4/ On entend çà et là que la nouvelle génération est parfois moins encline à travailler que les générations précédentes. Qu’en pensez-vous ?
Remarquons d’abord que l’invention d’un éclairage efficace a singulièrement augmenté le temps de travail. Puis, depuis le début du XXe siècle, chaque génération a moins travaillé que la précédente, de manière non négligeable : aujourd’hui, une vie de travail correspond à deux fois moins d’heures qu’en 1900. En France, les lois sociales ont permis au XXe siècle de passer de journées de 14 heures, avec un seul jour de repos et pas de congés à la semaine de 35 heures et cinq semaines de congés payés. Un petit bémol cependant, l’intensification du travail s’est imposée depuis le début du XXe siècle, avec le taylorisme et le fordisme. Au XXIe siècle, un « management » qui se veut nouveau a tendance à monter les cadres et les travailleurs les uns contre les autres. Or, en dehors de rares secteurs de création artistique ou intellectuelle, un des grands attraits du travail est la sociabilité qu’il permet. Et qui permet d’être véritablement efficace… Pour en revenir à la contestation du travail par les différentes générations, remarquons qu’elle a été forte dans celle qui avait 20 ans en 1970, à un moment où la durée des études s’allongeait fortement, où le chômage était fort réduit, où des acquis sociaux avaient limité la durée du travail. Mais nombre de travailleurs de 1970 n’en travaillaient pas moins depuis l’âge de 14 ans.
5/ Ne serait-ce pas plutôt l’envie de mener une vie professionnelle différente (et qui fait d’ailleurs écho au phénomène de la « Grande Démission ») ?
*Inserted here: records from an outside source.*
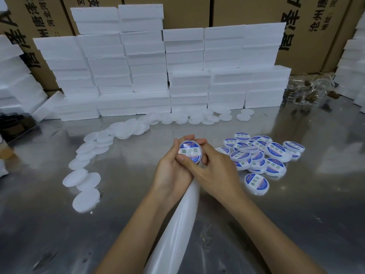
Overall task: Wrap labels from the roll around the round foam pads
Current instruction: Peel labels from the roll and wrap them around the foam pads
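Both hands meet above the steel table (pixel 296 224), holding one labelled round pad (pixel 190 151) between them, its printed face turned up toward the camera. Left hand (pixel 173 171) cups the pad from below and the left, fingers curled round its far rim, thumb lying along its lower edge. Right hand (pixel 215 171) closes on the pad from the right, fingers curled behind it, thumb at its lower right edge. A translucent white strip (pixel 181 224) runs from under the pad toward the near edge of the table, passing between the forearms; whether it is label backing I cannot tell. Right of the held pad, a loose heap of labelled pads (pixel 262 155) lies on the table. Left and beyond the held pad, a curving trail of bare white foam discs (pixel 88 155). Farther back, stacked white foam blocks (pixel 150 66), with printed cardboard cartons (pixel 246 10) behind them.
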A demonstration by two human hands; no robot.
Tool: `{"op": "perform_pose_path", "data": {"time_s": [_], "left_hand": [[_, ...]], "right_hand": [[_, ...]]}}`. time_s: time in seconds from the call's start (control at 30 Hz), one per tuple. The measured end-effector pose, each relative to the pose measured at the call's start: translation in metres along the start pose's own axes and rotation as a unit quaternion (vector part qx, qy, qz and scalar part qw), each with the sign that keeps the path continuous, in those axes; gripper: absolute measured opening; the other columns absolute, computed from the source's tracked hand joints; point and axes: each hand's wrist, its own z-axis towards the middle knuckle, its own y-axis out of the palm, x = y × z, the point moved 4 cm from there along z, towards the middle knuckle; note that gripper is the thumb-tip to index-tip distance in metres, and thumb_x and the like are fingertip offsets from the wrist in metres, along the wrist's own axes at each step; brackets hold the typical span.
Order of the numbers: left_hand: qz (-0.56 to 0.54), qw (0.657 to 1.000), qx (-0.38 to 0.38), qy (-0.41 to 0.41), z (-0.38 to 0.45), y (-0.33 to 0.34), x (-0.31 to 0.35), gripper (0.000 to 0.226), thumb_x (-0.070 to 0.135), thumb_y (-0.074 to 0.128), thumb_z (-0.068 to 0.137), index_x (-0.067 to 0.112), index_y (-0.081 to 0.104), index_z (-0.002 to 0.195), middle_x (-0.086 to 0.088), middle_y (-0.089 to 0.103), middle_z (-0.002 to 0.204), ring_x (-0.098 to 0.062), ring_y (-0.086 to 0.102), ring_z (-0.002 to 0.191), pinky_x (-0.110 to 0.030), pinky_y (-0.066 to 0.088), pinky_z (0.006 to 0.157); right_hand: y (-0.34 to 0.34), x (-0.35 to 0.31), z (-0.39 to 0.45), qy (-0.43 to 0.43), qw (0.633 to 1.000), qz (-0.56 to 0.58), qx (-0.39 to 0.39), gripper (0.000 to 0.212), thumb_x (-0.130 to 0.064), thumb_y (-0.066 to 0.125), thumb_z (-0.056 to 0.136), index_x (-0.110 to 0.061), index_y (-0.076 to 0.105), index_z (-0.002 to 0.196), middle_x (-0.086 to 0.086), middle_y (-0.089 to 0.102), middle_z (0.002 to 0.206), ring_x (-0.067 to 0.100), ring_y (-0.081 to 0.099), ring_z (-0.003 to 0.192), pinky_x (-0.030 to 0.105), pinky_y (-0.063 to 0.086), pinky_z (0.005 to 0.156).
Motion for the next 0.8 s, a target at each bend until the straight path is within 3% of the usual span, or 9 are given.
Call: {"op": "perform_pose_path", "data": {"time_s": [0.1, 0.27, 0.33, 0.43, 0.57, 0.7, 0.8], "left_hand": [[-0.009, 1.000, -0.020, -0.009, 0.000, 0.000, 0.001, 0.037, 0.034, 0.034, 0.105, 0.008, 0.058, 0.118, -0.022, 0.063, 0.125, -0.032, 0.059, 0.110, -0.043, 0.042, 0.106], [-0.016, 0.998, -0.065, -0.020, 0.001, 0.003, 0.004, 0.032, 0.024, 0.047, 0.096, 0.009, 0.058, 0.122, -0.019, 0.064, 0.131, -0.032, 0.059, 0.114, -0.037, 0.051, 0.097], [0.045, 0.997, -0.062, -0.012, 0.003, 0.000, 0.006, 0.036, 0.015, 0.056, 0.087, 0.009, 0.060, 0.123, -0.015, 0.066, 0.129, -0.031, 0.060, 0.112, -0.035, 0.049, 0.092], [0.241, 0.969, -0.023, 0.051, 0.003, -0.009, 0.011, 0.044, 0.005, 0.064, 0.078, 0.016, 0.068, 0.120, -0.008, 0.071, 0.111, -0.026, 0.065, 0.093, -0.037, 0.047, 0.083], [0.333, 0.939, -0.023, 0.081, 0.000, -0.013, 0.016, 0.047, 0.008, 0.075, 0.075, 0.026, 0.070, 0.119, -0.008, 0.069, 0.104, -0.026, 0.060, 0.061, -0.033, 0.055, 0.068], [0.313, 0.946, -0.001, 0.087, 0.000, -0.019, 0.023, 0.043, -0.002, 0.078, 0.080, 0.021, 0.073, 0.116, -0.012, 0.072, 0.094, -0.031, 0.074, 0.077, -0.031, 0.061, 0.072], [0.282, 0.953, 0.057, 0.099, -0.001, -0.023, 0.025, 0.028, 0.001, 0.078, 0.082, 0.012, 0.072, 0.107, -0.019, 0.069, 0.084, -0.030, 0.073, 0.075, -0.033, 0.061, 0.067]], "right_hand": [[-0.001, 0.002, 0.001, -0.010, 1.000, 0.015, 0.016, 0.037, -0.081, 0.041, 0.080, -0.046, 0.042, 0.068, -0.034, 0.053, 0.067, -0.007, 0.052, 0.065, 0.016, 0.029, 0.049], [0.001, 0.009, 0.002, -0.032, 0.998, 0.040, 0.031, 0.038, -0.063, 0.039, 0.095, -0.036, 0.043, 0.069, -0.021, 0.055, 0.063, 0.004, 0.051, 0.057, 0.017, 0.027, 0.050], [0.000, 0.012, 0.004, -0.041, 0.998, 0.032, 0.044, 0.038, -0.056, 0.038, 0.100, -0.034, 0.037, 0.068, -0.020, 0.054, 0.062, 0.000, 0.053, 0.059, 0.016, 0.031, 0.049], [-0.005, 0.019, 0.006, -0.041, 0.997, 0.008, 0.060, 0.034, -0.047, 0.032, 0.103, -0.032, 0.040, 0.074, -0.014, 0.048, 0.055, -0.002, 0.053, 0.061, 0.015, 0.028, 0.049], [-0.006, 0.023, 0.007, -0.032, 0.999, 0.012, 0.041, 0.033, -0.049, 0.030, 0.102, -0.035, 0.040, 0.074, -0.013, 0.046, 0.056, 0.000, 0.054, 0.063, 0.016, 0.029, 0.049], [-0.007, 0.021, 0.005, -0.046, 0.999, 0.012, 0.008, 0.045, -0.065, 0.024, 0.098, -0.028, 0.041, 0.078, -0.008, 0.053, 0.065, 0.008, 0.054, 0.065, 0.025, 0.038, 0.054], [-0.005, 0.018, 0.001, -0.061, 0.997, -0.029, -0.039, 0.051, -0.078, 0.027, 0.089, -0.029, 0.040, 0.085, -0.011, 0.056, 0.075, 0.005, 0.055, 0.071, 0.030, 0.042, 0.057]]}}
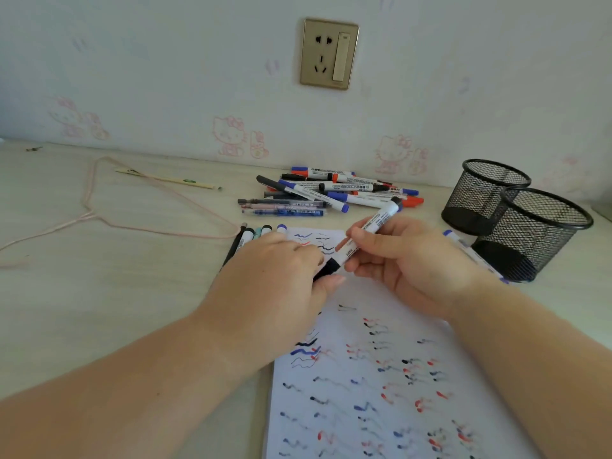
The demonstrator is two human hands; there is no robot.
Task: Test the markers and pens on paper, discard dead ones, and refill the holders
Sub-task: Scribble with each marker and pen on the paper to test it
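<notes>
Head view: right hand (407,260) fingers grip a marker (371,231) over the paper (381,376); left hand (275,276) pinches its black cap (328,268). Testing step, likely uncapping; next, scribble.

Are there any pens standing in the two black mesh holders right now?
No. Both mesh holders show only bare mesh and dark bottoms, while the markers lie in a pile on the desk.
</notes>
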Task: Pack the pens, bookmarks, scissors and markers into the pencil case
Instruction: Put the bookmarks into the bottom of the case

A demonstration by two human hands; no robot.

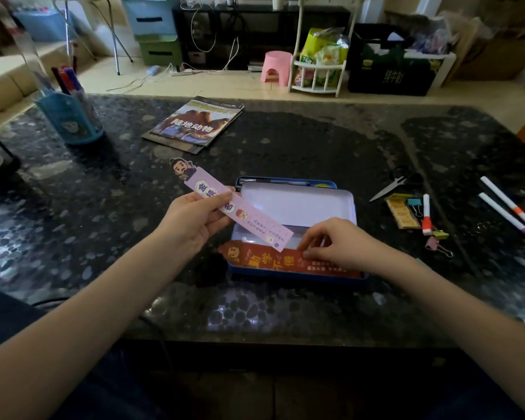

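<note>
An open blue tin pencil case [297,204] lies at the table's centre, pale inside. My left hand [194,219] pinches a pink bookmark [255,222] with a cartoon head, slanting over the case's left edge. My right hand [340,244] presses fingertips on a red bookmark [267,257] lying along the case's near edge. To the right lie scissors [391,184], a red-capped marker [426,215] and two white markers [509,213].
Binder clips [438,241] and a yellow strip [402,212] lie by the markers. A blue pen holder [70,116] with pens stands at the far left, with a magazine [194,124] behind the case. The table's near edge runs just in front of my arms.
</note>
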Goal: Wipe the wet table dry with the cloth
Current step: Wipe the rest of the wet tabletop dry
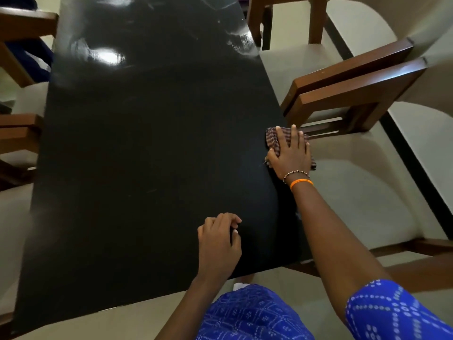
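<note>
Cloth flat beneath right hand's spread, pressing fingers at table edge.

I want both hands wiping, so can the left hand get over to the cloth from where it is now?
Probably yes. The left hand holds nothing, with bare table between it and the cloth under the right hand.

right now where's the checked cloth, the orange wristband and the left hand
checked cloth (273, 139): head view, on its exposed far-left corner
orange wristband (301, 183): head view, middle of the band on the right wrist
left hand (218, 244): head view, back of the hand
</note>
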Demonstrator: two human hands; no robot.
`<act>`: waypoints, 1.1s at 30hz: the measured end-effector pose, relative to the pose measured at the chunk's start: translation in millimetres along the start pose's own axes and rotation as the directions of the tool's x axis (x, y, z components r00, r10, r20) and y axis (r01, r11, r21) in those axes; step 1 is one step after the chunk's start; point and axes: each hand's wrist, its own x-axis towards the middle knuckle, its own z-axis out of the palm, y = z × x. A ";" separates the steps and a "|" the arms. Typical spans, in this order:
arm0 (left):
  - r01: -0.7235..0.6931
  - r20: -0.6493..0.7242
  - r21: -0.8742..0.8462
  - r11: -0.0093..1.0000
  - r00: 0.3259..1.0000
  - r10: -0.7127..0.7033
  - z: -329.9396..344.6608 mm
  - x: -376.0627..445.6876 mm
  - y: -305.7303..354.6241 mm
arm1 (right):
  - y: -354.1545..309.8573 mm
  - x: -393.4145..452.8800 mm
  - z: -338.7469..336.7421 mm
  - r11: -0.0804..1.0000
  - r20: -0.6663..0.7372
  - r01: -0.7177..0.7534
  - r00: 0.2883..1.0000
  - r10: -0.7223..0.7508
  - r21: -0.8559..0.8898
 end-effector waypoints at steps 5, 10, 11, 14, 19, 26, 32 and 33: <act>-0.020 0.046 0.008 1.000 0.999 0.019 11.5 -11.1 4.5 | 8.0 -29.4 -3.0 1.000 0.031 0.009 0.999 -0.009 0.007; -0.058 0.097 0.024 0.998 0.994 0.055 13.3 -21.5 1.1 | 44.8 -126.4 -4.0 1.000 0.073 0.007 0.997 -0.007 0.004; -0.070 0.103 0.025 0.997 0.992 0.067 13.3 -23.4 0.0 | 53.6 -150.3 -3.9 1.000 0.074 0.002 0.997 -0.002 0.005; -0.099 0.132 0.027 0.995 0.987 0.095 10.8 -28.0 -4.8 | 68.8 -209.8 -2.3 0.999 0.061 -0.032 0.998 0.031 0.018; -0.125 0.119 0.013 0.992 0.985 0.123 -0.2 -41.4 -24.0 | 52.6 -230.8 4.0 0.992 0.010 -0.130 0.991 0.130 -0.003; -0.012 0.025 -0.043 0.999 1.000 0.013 -37.1 -83.2 -80.5 | -46.6 -247.2 26.5 0.997 0.102 0.074 0.992 -0.071 -0.026; 0.139 -0.151 -0.106 0.985 0.977 -0.154 -77.3 -121.2 -145.7 | -157.9 -286.5 47.3 0.949 0.231 0.309 0.920 -0.315 0.065; 0.173 -0.188 -0.125 0.977 0.963 -0.195 -84.1 -128.8 -159.0 | -173.9 -293.5 50.3 0.932 0.253 0.354 0.897 -0.362 0.077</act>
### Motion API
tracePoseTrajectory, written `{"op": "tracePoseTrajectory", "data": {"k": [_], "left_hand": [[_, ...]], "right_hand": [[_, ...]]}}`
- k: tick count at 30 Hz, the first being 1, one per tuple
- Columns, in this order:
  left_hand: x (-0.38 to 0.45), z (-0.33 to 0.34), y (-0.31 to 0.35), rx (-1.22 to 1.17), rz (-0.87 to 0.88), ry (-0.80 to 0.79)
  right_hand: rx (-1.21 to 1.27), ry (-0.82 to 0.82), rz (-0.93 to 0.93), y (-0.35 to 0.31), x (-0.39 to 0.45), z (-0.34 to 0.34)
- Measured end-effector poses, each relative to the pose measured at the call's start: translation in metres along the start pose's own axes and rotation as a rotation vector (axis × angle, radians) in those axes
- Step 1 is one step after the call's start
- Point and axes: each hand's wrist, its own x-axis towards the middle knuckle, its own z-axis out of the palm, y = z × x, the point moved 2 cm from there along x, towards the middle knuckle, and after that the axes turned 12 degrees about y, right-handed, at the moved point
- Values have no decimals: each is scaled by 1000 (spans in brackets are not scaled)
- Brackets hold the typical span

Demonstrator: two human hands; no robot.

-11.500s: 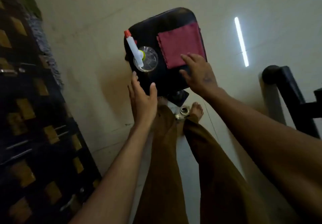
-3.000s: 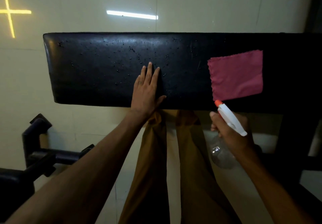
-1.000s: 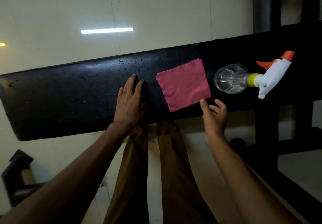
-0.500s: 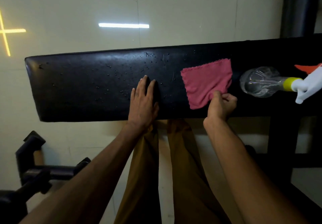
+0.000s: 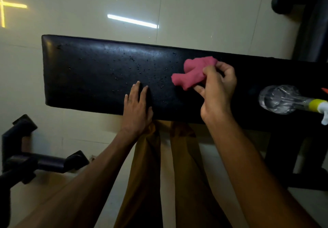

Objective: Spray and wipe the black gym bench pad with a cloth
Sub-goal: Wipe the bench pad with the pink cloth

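Note:
The black bench pad stretches across the view, its middle speckled with spray droplets. My left hand rests flat on the pad's near edge, fingers straight. My right hand grips the bunched pink cloth just above the pad, right of the droplets. The clear spray bottle with a yellow collar and white head lies on its side on the pad at the far right, partly cut off by the frame edge.
A black metal frame with a round end rises at the upper right. Bench legs stand at the lower right, and another black frame lies on the tiled floor at the lower left. My legs stand under the pad.
My right hand has gathered the flat cloth into a bunch and lifted it off the pad, moving it slightly left. My left hand has stayed pressed on the pad.

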Motion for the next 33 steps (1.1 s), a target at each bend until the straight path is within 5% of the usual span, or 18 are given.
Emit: {"op": "tracePoseTrajectory", "data": {"k": [4,7,10,13,16,21,26,30,33], "left_hand": [[-2,-7,-17,-5,-25,32],[2,-12,-30,-7,-46,49],[7,-15,-41,-18,-64,54],[12,-17,-52,-21,-62,78],[20,-16,-63,-20,-62,123],[45,-9,-85,49,26,222],[55,14,-98,129,104,355],[55,19,-101,141,113,439],[56,16,-99,138,134,448]], "right_hand": [[21,-130,-72,-7,-3,10],[-43,-72,-67,3,15,-4],[-388,14,-122,21,36,-22],[-762,60,-364,31,45,-32],[-957,-73,-694,46,42,-11],[-1424,-216,-935,97,66,44],[-1391,118,-920,118,69,101],[-1369,-45,-1162,132,50,135],[-1345,-246,-1335,148,41,97]]}}
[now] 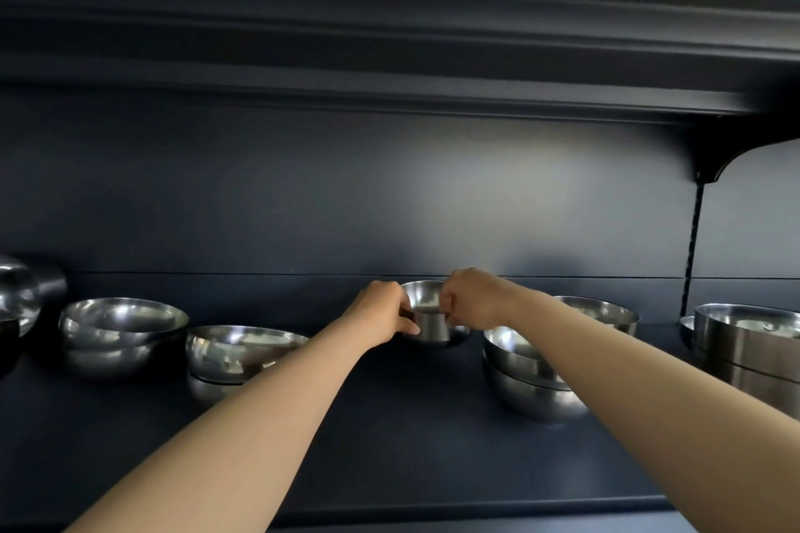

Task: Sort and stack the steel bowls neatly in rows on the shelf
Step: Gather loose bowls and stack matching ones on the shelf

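- Both hands out at the back of the dark shelf [433, 446], one on each side of a small steel bowl [433, 327].
- Left hand [385, 312] curled round the bowl's left rim, thumb low on the outside wall.
- Right hand [469, 301] curled at the right rim, fingers pinching the edge.
- Small bowl close to the back wall, between the stacks. Hard to tell if touching the shelf or just lifted off.
- Best to keep both grips even, so the bowl stays flat and does not tip.
- Shiny steel, so likely slippery. Hold firm at the rim, not just with fingertips.
- Move slow and low. Lift a little, then carry, not drag.
- Nearby on the right: a stack of two bowls [528, 376], just beside the right arm. Mind the arm, or the stack may get a bump.
- Behind that arm, one more bowl [606, 312], partly hidden.
- On the left: a low stack of bowls [233, 353], and a wider stack [121, 333] further left.
- Far right: bigger straight-sided pans [749, 342], piled up.
- Probably best to match the small bowl to bowls of the same size, then set it down straight inside, gently, with no clang.
- Line the stack up with the others in one row.
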`<state>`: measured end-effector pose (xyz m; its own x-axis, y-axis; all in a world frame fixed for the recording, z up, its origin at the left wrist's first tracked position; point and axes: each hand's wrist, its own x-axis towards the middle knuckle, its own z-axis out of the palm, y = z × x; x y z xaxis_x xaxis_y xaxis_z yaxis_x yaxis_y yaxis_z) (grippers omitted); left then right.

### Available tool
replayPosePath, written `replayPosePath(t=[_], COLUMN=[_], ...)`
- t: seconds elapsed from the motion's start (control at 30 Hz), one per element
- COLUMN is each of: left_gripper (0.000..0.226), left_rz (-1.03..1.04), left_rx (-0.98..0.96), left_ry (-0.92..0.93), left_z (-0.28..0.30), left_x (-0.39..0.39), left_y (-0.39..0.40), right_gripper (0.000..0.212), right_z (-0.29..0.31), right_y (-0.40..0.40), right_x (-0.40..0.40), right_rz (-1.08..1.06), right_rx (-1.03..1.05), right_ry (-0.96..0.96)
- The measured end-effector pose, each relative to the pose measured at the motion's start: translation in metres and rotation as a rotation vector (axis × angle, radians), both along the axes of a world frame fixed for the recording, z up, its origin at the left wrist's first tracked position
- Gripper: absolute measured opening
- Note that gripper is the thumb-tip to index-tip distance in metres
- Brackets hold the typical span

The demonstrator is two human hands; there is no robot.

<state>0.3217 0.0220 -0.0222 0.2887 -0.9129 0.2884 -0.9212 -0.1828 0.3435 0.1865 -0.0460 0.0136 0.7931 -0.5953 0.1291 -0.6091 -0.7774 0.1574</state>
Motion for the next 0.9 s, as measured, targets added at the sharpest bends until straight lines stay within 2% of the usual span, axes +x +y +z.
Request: replayPosePath(t=[0.33, 0.6, 0.73, 0.9], left_gripper=[0.036, 0.040, 0.034, 0.031], left_rz=[-0.009, 0.007, -0.027, -0.051], left_rx=[0.041, 0.052, -0.024, -0.042], left_ry=[-0.066, -0.072, -0.094, 0.003], left_z=[-0.004, -0.002, 0.029, 0.046], left_x=[0.009, 0.008, 0.018, 0.072], left_y=[-0.003, 0.008, 0.051, 0.151], right_gripper=[0.022, 0.021, 0.020, 0.021], right_z=[-0.019, -0.018, -0.005, 0.001], right_y=[-0.017, -0.012, 0.012, 0.082], right_x=[0.005, 0.010, 0.012, 0.037], right_rz=[0.024, 0.028, 0.087, 0.370], right_rx=[0.012, -0.006, 0.009, 0.146], right_ry=[-0.110, -0.069, -0.220, -0.322])
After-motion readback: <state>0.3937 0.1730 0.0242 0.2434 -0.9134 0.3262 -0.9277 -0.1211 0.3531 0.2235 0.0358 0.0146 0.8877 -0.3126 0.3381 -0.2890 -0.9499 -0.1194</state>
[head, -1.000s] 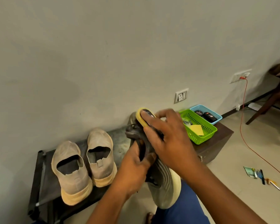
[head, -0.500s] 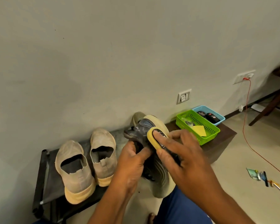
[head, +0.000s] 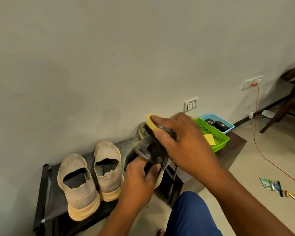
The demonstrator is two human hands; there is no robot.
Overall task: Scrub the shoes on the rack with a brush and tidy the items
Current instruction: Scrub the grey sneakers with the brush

Cette « Grande Démission » n’est pas très nouvelle. Cela correspond à un phénomène assez commun dans les sociétés où l’agriculture n’est pas prédominante, la mobilité professionnelle (à ne pas confondre avec la mobilité sociale, qui compare l’évolution de la situation entre une personne et ses parents). Il est plutôt sain de vouloir aller voir ailleurs, ou de changer de poste ou de métier dans une même entreprise, dans une même institution. L’infirmière qui devient puéricultrice, puis cadre de santé ne fait pas simplement carrière tout en augmentant ses revenus, elle change de métier, ses tâches ne sont plus les mêmes. Et entre temps elle suit des formations qui peuvent, pour peu qu’elle en ait envie, correspondre à un réel enrichissement intellectuel.
6/ Finalement, peut-on dire que l’évolution du travail est forcée parce qu’elle doit répondre aux nouvelles exigences et motivations des personnes ?
L’économie, la demande, les techniques en œuvre, le niveau de formation de la population, ce que veulent aussi les travailleurs : les facteurs d’évolution du travail sont nombreux. Disons que, depuis deux siècles au moins, l’augmentation de la productivité a permis dans un premier temps d’avoir une production à même de satisfaire largement les besoins de la population, mais est devenue la principale cause de chômage depuis un demi-siècle. Les phénomènes d’intensification du travail correspondent à cette dynamique de hausse de la productivité. Mais l’on sait que, forçant les travailleurs à bâcler leur travail voire à occuper des emplois peut-être bien payés mais complètement inutiles et sans le moindre sens (ce que l’on appelle les Bullshit Jobs de certains cadres), cela n’apporte aucune satisfaction. Et devoir mal faire son travail ou n’y trouver aucun intérêt donnent envie de changer, pas seulement d’emploi mais aussi de mode de vie.